Cotati resident Harold Chouinard's Schleicher ASW 27 glider, foreground, and a Piper PA 25 tow plane flown by Robert Boylan of Hidden Valley Lake, landed to the east of the runway at Crazy Creek Air Adventures in Middletown after they collided mid-air on the morning of Saturday, November 28, 2009. The aircraft are pictured on Monday, November 30, 2009, a short time before they were removed from the scene. Photo by Elizabeth Larson.
THIS STORY HAS BEEN UPDATED.
MIDDLETOWN – On the morning that a preliminary investigation into a Saturday mid-air collision near Middletown was wrapping up, local officials released the names of the two men who died in the crash.

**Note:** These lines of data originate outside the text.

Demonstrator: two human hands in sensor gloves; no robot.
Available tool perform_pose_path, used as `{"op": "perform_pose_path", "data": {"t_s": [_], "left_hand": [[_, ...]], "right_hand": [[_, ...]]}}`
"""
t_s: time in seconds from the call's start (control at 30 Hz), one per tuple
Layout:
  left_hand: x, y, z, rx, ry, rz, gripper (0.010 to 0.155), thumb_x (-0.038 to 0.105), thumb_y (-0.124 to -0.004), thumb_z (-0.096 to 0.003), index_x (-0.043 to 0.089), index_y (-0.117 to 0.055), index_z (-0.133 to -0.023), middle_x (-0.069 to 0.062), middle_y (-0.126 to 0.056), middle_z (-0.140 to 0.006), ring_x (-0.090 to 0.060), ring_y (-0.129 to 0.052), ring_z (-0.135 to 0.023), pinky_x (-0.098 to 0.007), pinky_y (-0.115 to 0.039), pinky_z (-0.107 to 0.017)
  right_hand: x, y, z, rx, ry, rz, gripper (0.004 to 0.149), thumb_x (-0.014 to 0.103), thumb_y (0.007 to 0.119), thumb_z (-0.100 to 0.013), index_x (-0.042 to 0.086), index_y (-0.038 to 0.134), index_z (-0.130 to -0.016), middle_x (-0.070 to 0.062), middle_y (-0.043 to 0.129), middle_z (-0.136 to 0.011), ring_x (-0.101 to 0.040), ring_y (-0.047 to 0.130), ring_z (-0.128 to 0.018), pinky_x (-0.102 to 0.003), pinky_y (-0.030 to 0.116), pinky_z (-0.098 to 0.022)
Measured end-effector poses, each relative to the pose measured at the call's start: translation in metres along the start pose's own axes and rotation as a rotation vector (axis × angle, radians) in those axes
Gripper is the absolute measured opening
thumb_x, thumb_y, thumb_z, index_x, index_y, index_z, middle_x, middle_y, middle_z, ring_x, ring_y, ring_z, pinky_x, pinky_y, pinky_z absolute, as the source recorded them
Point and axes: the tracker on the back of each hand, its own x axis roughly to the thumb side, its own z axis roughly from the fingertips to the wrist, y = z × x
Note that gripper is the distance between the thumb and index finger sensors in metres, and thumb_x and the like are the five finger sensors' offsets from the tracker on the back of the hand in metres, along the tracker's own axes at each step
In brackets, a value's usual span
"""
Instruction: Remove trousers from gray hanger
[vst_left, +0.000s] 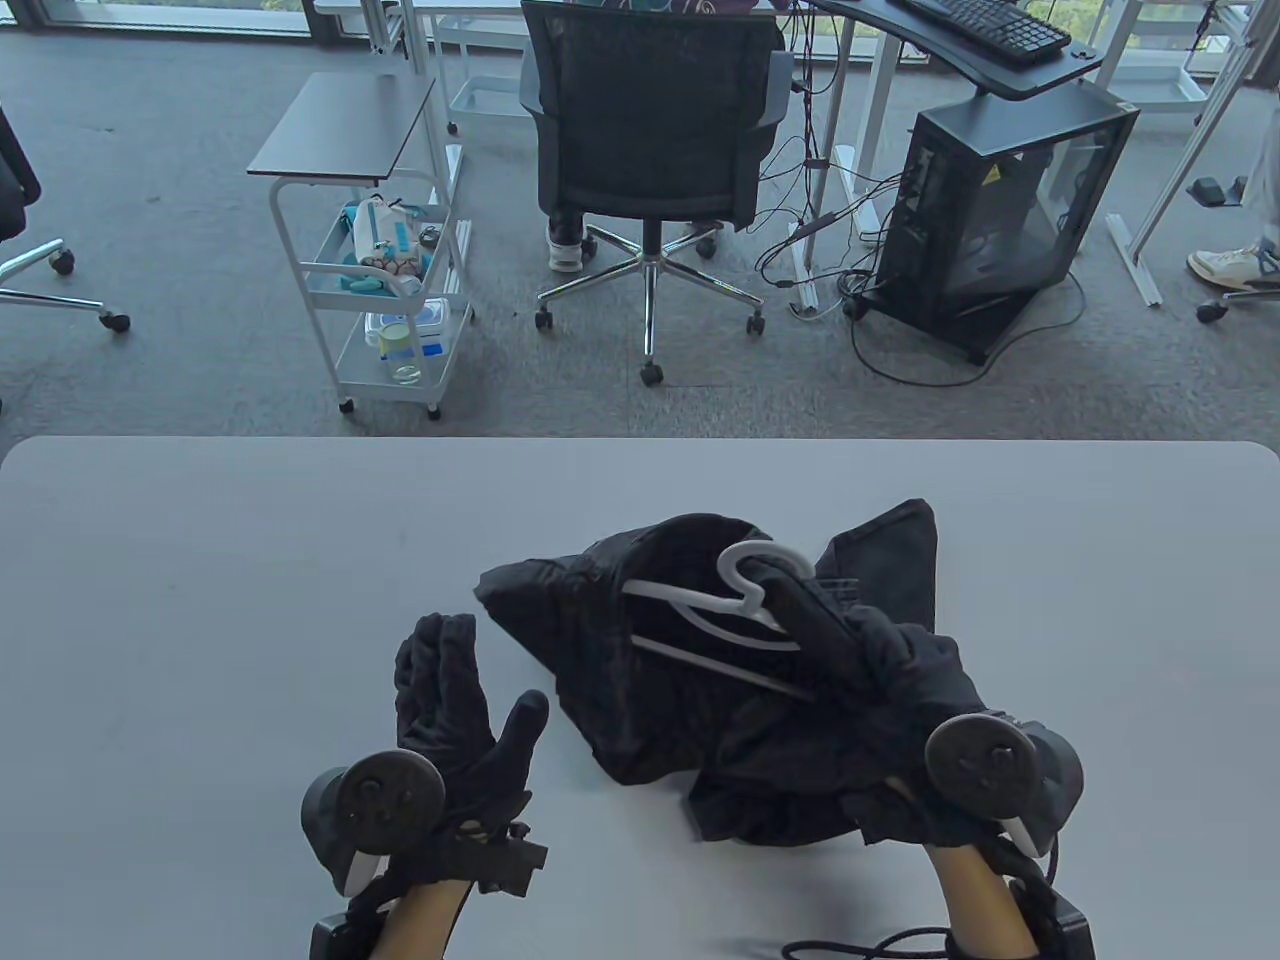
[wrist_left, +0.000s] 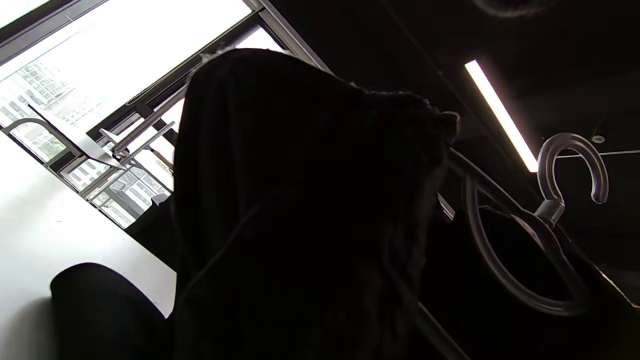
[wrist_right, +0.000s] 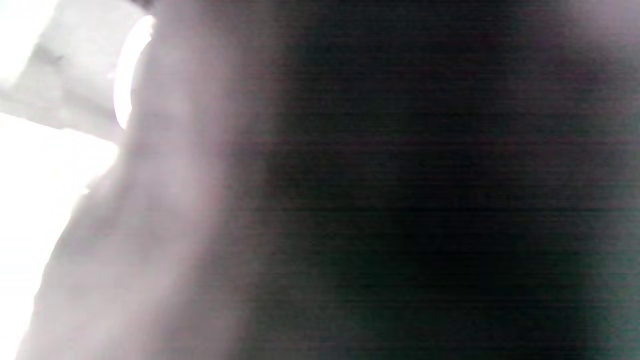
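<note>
Black trousers lie bunched in the middle of the grey table. A pale gray hanger sits on top of them, its hook toward the far side. My right hand grips the hanger just below the hook, with trouser cloth draped over the wrist. My left hand is open, fingers spread, just left of the trousers and apart from them. In the left wrist view the trousers are a dark mass and the hanger's hook shows at the right. The right wrist view is covered by dark cloth.
Beyond the table's far edge stand a white trolley, an office chair and a computer tower with cables on the floor. Bare table surface lies to the left and right of the trousers.
</note>
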Motion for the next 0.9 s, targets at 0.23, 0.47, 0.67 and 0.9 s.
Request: {"op": "perform_pose_path", "data": {"t_s": [0.23, 0.47, 0.67, 0.9], "left_hand": [[-0.015, -0.02, -0.001, -0.09, 0.128, -0.129, 0.097, 0.077, -0.054, -0.0533, 0.011, -0.014, -0.114, -0.041, -0.013, -0.114, -0.081, -0.02, -0.089, -0.089, -0.031, -0.049], [-0.066, -0.008, -0.004, -0.095, 0.315, 0.093, 0.096, 0.08, -0.053, -0.0553, 0.012, -0.022, -0.115, -0.046, -0.023, -0.112, -0.083, -0.028, -0.088, -0.087, -0.039, -0.051], [-0.087, -0.011, -0.003, -0.107, 0.473, 0.292, 0.094, 0.069, -0.067, -0.0541, -0.004, -0.042, -0.108, -0.05, -0.052, -0.098, -0.062, -0.081, -0.065, -0.066, -0.075, -0.039], [-0.081, -0.006, -0.007, -0.043, 0.436, 0.303, 0.061, 0.043, -0.074, -0.0496, -0.001, -0.075, -0.092, -0.032, -0.09, -0.083, -0.042, -0.107, -0.043, -0.052, -0.096, -0.024]], "right_hand": [[0.026, 0.036, 0.02, 0.046, -0.209, -0.019, 0.056, 0.033, 0.083, -0.039, 0.021, 0.072, -0.092, 0.002, 0.086, -0.07, -0.03, 0.087, -0.063, -0.051, 0.077, -0.049], [0.018, 0.031, 0.026, -0.007, -0.201, -0.128, 0.055, 0.031, 0.085, -0.037, 0.02, 0.073, -0.09, 0.001, 0.087, -0.069, -0.031, 0.086, -0.063, -0.052, 0.075, -0.05], [0.016, 0.035, 0.026, -0.002, -0.2, -0.107, 0.055, 0.029, 0.086, -0.037, 0.018, 0.074, -0.09, 0.0, 0.087, -0.069, -0.032, 0.085, -0.064, -0.054, 0.071, -0.052], [0.001, 0.046, 0.027, 0.131, -0.109, 0.005, 0.061, 0.034, 0.084, -0.042, 0.018, 0.067, -0.097, -0.001, 0.082, -0.08, -0.033, 0.085, -0.072, -0.063, 0.066, -0.055]]}}
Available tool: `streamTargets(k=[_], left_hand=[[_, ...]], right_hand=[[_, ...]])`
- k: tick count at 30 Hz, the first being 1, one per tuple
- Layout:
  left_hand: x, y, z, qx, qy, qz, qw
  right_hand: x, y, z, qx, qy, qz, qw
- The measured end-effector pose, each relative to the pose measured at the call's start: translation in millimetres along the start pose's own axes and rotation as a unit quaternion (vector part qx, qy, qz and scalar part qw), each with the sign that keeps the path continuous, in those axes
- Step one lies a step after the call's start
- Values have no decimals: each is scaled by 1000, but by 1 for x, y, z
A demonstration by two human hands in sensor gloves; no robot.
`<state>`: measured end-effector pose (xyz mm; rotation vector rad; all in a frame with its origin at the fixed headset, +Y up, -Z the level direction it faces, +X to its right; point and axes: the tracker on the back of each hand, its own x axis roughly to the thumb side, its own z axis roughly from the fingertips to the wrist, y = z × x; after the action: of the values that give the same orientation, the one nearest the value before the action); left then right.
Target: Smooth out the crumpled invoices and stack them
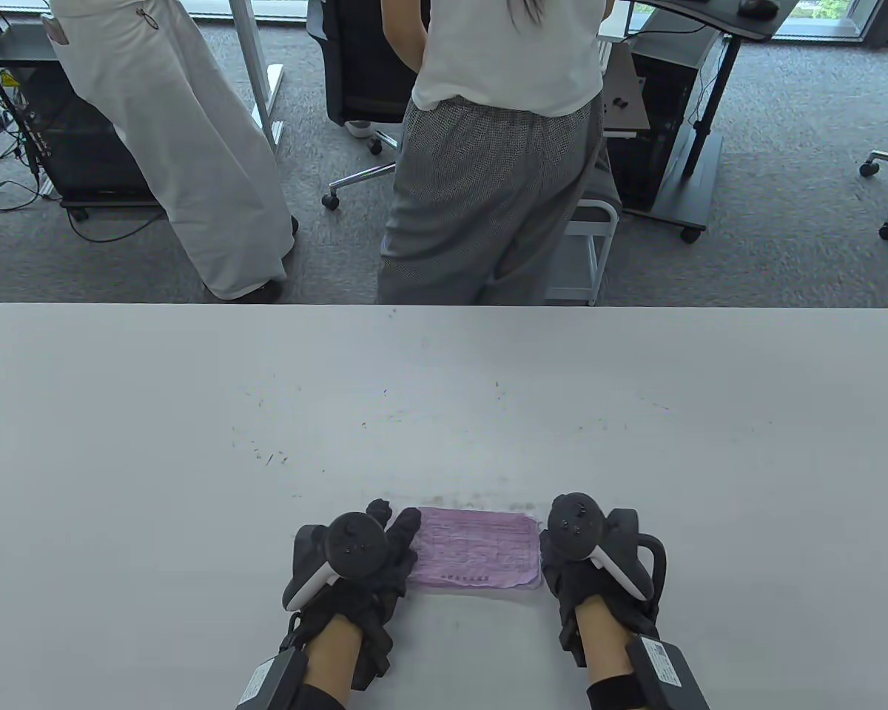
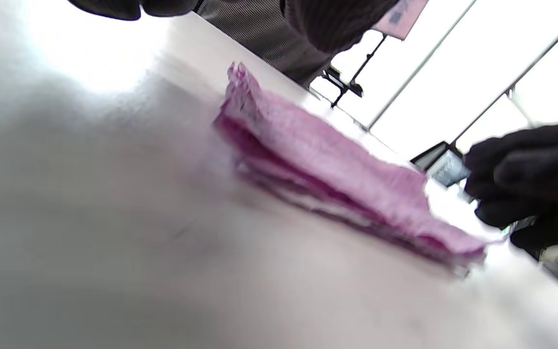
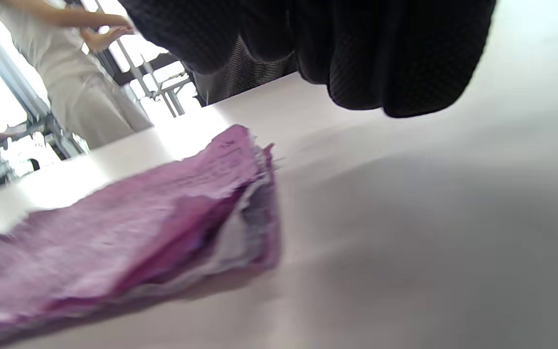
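A stack of pink invoices [image 1: 477, 549] lies flat on the white table [image 1: 444, 414] near the front edge, its sheets wrinkled and their edges uneven. My left hand [image 1: 398, 531] is at the stack's left end, with fingertips [image 1: 408, 520] over that edge. My right hand [image 1: 552, 563] is at the stack's right end. In the left wrist view the stack [image 2: 337, 179] shows several layers, with my right hand's fingers [image 2: 526, 174] beside its far end. In the right wrist view the stack [image 3: 138, 232] lies apart from my fingers [image 3: 356, 53], which hang loosely curled above the table. Neither hand grips anything.
Two people stand just beyond the table's far edge, one in grey trousers [image 1: 488, 192] and one in white trousers [image 1: 192, 148]. Office chairs, desks and cables are on the carpet behind them.
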<state>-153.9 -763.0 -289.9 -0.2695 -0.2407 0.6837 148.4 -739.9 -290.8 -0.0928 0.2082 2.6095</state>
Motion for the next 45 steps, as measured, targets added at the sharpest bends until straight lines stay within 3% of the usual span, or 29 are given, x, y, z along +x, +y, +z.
streamTargets(k=[2, 4, 7, 9, 13, 19, 23, 28, 31, 34, 37, 39, 43, 45], left_hand=[[-7, 3, 4, 16, 23, 69, 997], [-15, 4, 8, 32, 67, 130, 989], [-23, 2, 7, 17, 76, 166, 983], [-23, 1, 5, 23, 81, 183, 979], [-14, -12, 1, -8, 77, 246, 966], [-4, -22, -1, -31, 57, 272, 960], [-13, -14, 2, 0, 58, 234, 971], [-19, -12, 2, -11, 58, 269, 961], [-16, -13, -1, -29, 50, 264, 963], [-13, -9, -2, -15, 31, 247, 968], [-8, 0, 2, 29, -13, 180, 983], [2, 4, 5, 31, -55, 105, 993], [31, 1, 10, -17, -152, 16, 988], [49, -9, 10, -102, -185, 17, 977]], right_hand=[[-7, 6, 4, 1, 11, -112, 994], [-11, 12, 5, 1, 9, -149, 989], [-17, 18, 4, 26, 7, -150, 988], [-18, 18, 3, 7, 10, -158, 987], [-18, 21, 2, 9, -14, -159, 987], [-15, 22, 4, 13, -20, -212, 977], [-21, 18, 4, -2, -7, -188, 982], [-16, 22, 4, 17, -13, -207, 978], [-11, 23, 4, 20, -19, -183, 983], [-15, 19, 3, 6, -6, -159, 987], [-25, 13, 4, 2, 0, -129, 992], [-30, 7, 5, -2, 11, -115, 993], [-23, -9, -3, -35, 15, -66, 997], [-3, -25, -14, -33, -32, 20, 999]])
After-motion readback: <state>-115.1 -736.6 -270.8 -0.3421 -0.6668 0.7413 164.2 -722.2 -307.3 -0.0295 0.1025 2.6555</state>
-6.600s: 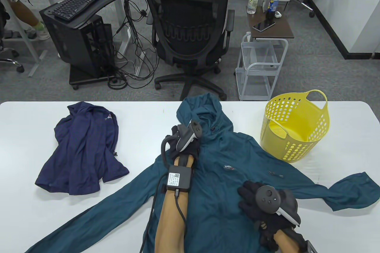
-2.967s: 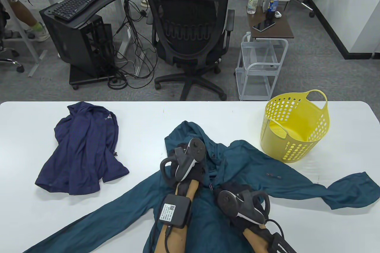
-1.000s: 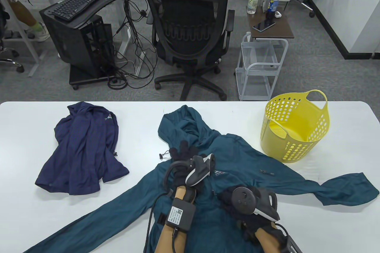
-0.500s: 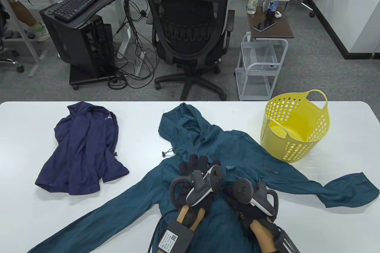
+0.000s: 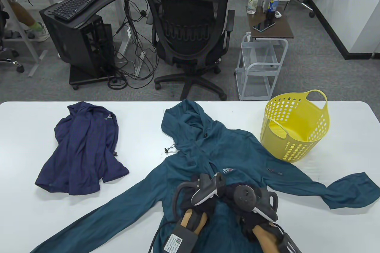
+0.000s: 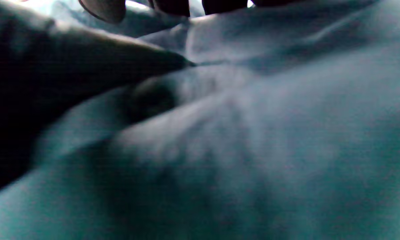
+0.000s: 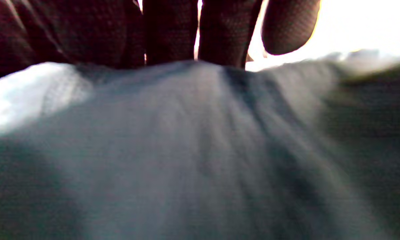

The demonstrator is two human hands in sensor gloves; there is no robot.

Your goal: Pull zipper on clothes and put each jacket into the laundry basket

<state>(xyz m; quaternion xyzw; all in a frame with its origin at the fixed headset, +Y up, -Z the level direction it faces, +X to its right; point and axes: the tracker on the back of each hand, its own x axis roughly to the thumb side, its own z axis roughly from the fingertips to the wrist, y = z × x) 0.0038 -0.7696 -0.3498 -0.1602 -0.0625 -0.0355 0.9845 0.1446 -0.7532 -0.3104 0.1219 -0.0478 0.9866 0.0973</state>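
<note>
The teal jacket (image 5: 225, 152) lies spread on the table (image 5: 26, 205), near the basket (image 5: 295, 125). It is judged thin, limp and slippery, best bunched at the chest. Both hands, left (image 5: 200, 195) and right (image 5: 246, 202), rest there; finger states cannot be told.

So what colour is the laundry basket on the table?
Yellow, dotted with round holes; the laundry basket shows best in the table view.

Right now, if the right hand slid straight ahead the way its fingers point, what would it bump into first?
Probably just more teal hooded jacket: the right hand rests on its chest, aimed roughly up toward the collar. Exact direction is unclear.
</note>
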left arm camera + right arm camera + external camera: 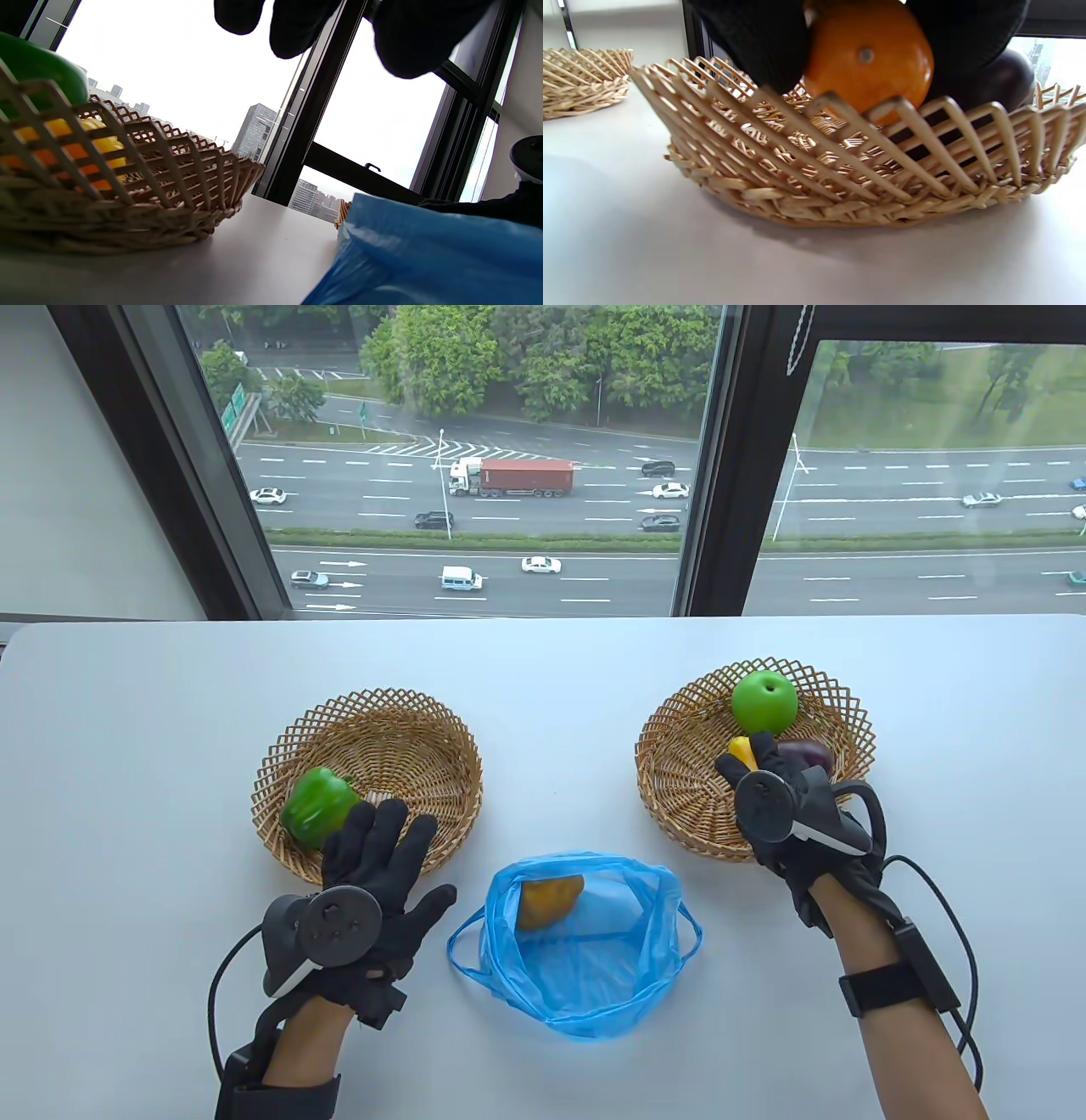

Capt. James Bauman of the Lake County Sheriff's Office reported Monday that 44-year-old Robert Sean Boylan of Hidden Valley Lake and 63-year-old Harold Harvey Chouinard of Cotati were the crash victims.
Boylan was piloting a Piper PA 25 tow plane and Chouinard was in a Schleicher ASW 27 glider when they collided, according to Eliott Simpson, an aviation accident investigator with the National Transportation Safety Board, who remained on the scene Monday morning.
Simpson said that, based on witness reports, both men were approaching the landing strip at Crazy Creek Air Adventures from different directions when the crash occurred.
He said the glider was coming on the right downward leg and the tow plane was the left downward leg, with both circling to land. They hit at the approach end of the runway.
The equipment on both the glider and plane had appeared to be in working order based on Simpson's preliminary onscene investigation.
Bauman reported that sheriff's deputy coroners responded to the scene at about 11:40 a.m. Saturday. Rescue personnel from Cal Fire were already on scene when deputies arrived and both the Federal Aviation Administration and the NTSB had been notified of the collision.
When deputies arrived at the scene, Bauman said they were led to the wreckage, where they found the pilots of both aircraft near their respective crafts. Boylan and Chouinard both were pronounced dead at the scene.
Bauman said that, due to extended response times by the FAA and the NTSB, deputies secured and guarded the crash scene throughout the day and night until both federal agencies could arrive to investigate the cause of the collision the following day.
Autopsies will be scheduled to determine the exact cause of death for both of the pilots, Bauman said.
The two aircraft came to rest in a pasture several hundred yards to the east of the approach end of the landing strip. The plane was sitting about 100 yards to the north of the glider, facing in a northerly direction, while the glider was pointed toward the runway.
The wreckage of the tow plane, sitting where it landed in a pasture near the landing strip at Crazy Creek Air Adventures in Middletown. The plane was moved a few hours after the picture was taken on Monday, November 30, 2009. Photo by Elizabeth Larson.
On Monday the wreckage remained where it had landed, said Simpson, except that he had the glider turned over so that it was sitting right side up for the purposes of the investigation.
Following the collision the glider had landed on its top and fire personnel cut off the right side wing as they worked to rescue Chouinard, Simpson said.
Both aircraft were surrounded by small debris fields. The wheel of the plane lay about 30 feet from it.
The glider's tail section bore the name “Hal,” for Chouinard, under whose name it was licensed, according to FAA records. The registration certificate was issued in April of 2003.
The tow plane was licensed to Cal Soar Inc., at the same address as Crazy Creek Air Adventures on Grange Road. That certificate was issued in July of 1992, FAA records showed.
Six people, who Simpson said were family members of Boylan, visited the crumpled wreckage of the tow plane early Monday morning. They walked slowly around it and then stood quietly together. As they left the field they declined the request for a comment.
Simpson, who has been doing the investigations for about three years, is an engineer who also is a pilot. Most of the NTSB investigators have a piloting background, he said.
“We have to investigate every single civil aircraft crash,” said Simpson, who is based in Los Angeles. About 15 NTSB investigators are based on the West Coast, he added.
The cause of the crash itself is yet to be determined. Simpson said a preliminary reported will be available within the next five to 10 days, with a final factual report likely to be completed in about six months, although it could take as long as nine months to finish.
That report will then go to Washington, DC, to the full safety board, which will determine the collision's probable cause, Simpson said.
Simpson expected to be at the Middletown crash site until noon on Monday, noting that the onscene portion of the investigation was complete.
“So now it's just recovery,” he said.
The aircraft were recovered later Monday morning and transported to a privately owned storage facility in Sacramento, Simpson said.
The facility, which was hired by the insurance companies covering the aircraft, will store the plane and glider during the investigation, Simpson said.
“They're there in case anything else comes to light,” he said.